Biochemical, molecular and functional characterization of actin-based cytoskeletal proteins

There has been an exponential increase in the number of different cellular systems, from yeast to mammalian epithelial cells, in which physical and functional links between membrane trafficking and the cytoskeleton have been characterized (Vallee & Sheetz, 1996; Finger & Novick, 1998; Mermall et al. 1998; Brown, 1999; Gaidarov et al. 1999; Nielsen et al. 1999; Kreitzer et al. 2000; Ochoa et al. 2000; Qualmann et al. 2000; Tuxworth & Titus, 2000). These data are beginning to confirm a long-held suspicion that the regulation of membrane trafficking must be co-ordinated with regulated remodelling of the submembranous cytoskeleton or the recruitment of mechanochemical enzymes such as myosin, dynein and kinesins. It is in this spirit that the role of components of the actin-based cytoskeleton in the regulation of the secretory cycle in the parietal cell (for which there are significant data) is reviewed below.

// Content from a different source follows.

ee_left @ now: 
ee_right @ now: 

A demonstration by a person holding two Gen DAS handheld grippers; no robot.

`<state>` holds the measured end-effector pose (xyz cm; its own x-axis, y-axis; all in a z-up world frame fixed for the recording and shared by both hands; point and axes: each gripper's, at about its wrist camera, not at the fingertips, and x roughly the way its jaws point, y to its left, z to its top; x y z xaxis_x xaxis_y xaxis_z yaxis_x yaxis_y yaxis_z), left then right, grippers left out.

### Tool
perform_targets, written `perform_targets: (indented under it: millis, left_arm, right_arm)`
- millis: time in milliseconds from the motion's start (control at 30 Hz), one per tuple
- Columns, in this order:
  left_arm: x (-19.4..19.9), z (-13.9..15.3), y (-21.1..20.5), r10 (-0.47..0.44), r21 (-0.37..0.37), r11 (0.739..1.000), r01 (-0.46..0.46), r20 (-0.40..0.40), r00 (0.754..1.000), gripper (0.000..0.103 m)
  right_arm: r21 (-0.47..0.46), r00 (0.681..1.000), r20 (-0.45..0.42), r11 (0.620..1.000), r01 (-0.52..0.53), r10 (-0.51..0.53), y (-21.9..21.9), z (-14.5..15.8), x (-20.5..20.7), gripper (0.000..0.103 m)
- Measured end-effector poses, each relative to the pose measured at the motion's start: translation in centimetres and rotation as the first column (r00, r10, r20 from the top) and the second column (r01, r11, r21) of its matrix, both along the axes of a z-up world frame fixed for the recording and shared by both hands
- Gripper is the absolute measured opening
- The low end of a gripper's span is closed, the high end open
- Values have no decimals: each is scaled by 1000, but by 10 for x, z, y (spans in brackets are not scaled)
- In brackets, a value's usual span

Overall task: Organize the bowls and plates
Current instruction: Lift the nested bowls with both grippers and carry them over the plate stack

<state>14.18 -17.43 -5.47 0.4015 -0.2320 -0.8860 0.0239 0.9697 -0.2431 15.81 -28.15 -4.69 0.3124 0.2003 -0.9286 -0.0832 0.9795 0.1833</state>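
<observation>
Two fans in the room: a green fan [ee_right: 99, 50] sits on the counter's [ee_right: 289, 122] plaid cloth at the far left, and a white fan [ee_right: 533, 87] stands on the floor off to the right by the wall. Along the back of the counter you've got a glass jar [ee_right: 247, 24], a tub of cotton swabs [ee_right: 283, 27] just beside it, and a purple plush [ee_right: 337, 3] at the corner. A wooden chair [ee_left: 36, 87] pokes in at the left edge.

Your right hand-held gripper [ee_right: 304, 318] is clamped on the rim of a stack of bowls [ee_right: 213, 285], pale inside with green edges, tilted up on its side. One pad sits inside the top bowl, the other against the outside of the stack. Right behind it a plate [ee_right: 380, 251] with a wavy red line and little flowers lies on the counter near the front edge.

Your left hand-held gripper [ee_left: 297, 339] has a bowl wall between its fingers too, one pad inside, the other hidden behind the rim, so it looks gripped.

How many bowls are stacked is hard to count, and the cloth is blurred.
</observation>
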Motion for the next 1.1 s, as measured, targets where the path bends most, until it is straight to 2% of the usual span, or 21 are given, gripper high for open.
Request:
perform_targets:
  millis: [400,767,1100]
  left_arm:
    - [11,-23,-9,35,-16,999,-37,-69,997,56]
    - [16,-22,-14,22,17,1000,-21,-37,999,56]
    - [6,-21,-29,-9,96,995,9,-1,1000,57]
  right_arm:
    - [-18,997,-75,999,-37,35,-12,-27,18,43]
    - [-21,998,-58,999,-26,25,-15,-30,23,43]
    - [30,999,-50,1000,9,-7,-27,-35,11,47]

Actin microfilament dynamics. As in many other epithelial cells, actin microfilaments line the microvilli at the canalicular (apical) membrane of the parietal cell (Forte et al. 1977; Vial et al. 1979; Black et al. 1982; Wolosin et al. 1983; Mercier et al. 1989). Further characterization of actin at the canalicular membrane has revealed that it consists predominantly of the $beta$ -actin isoform (Yao et al. 1995). During the secretory cycle, ultrastructural changes in the microfilaments can be clearly observed, particularly during the membrane re-uptake phase (Black et al. 1982). As the stimulus is withdrawn, apical microvilli collapse upon themselves and microfilaments become fragmented as a prelude to membrane recovery. This fragmentation is suggestive of a regulated activity of a microfilament-severing protein, but whose identity in this case remains unknown.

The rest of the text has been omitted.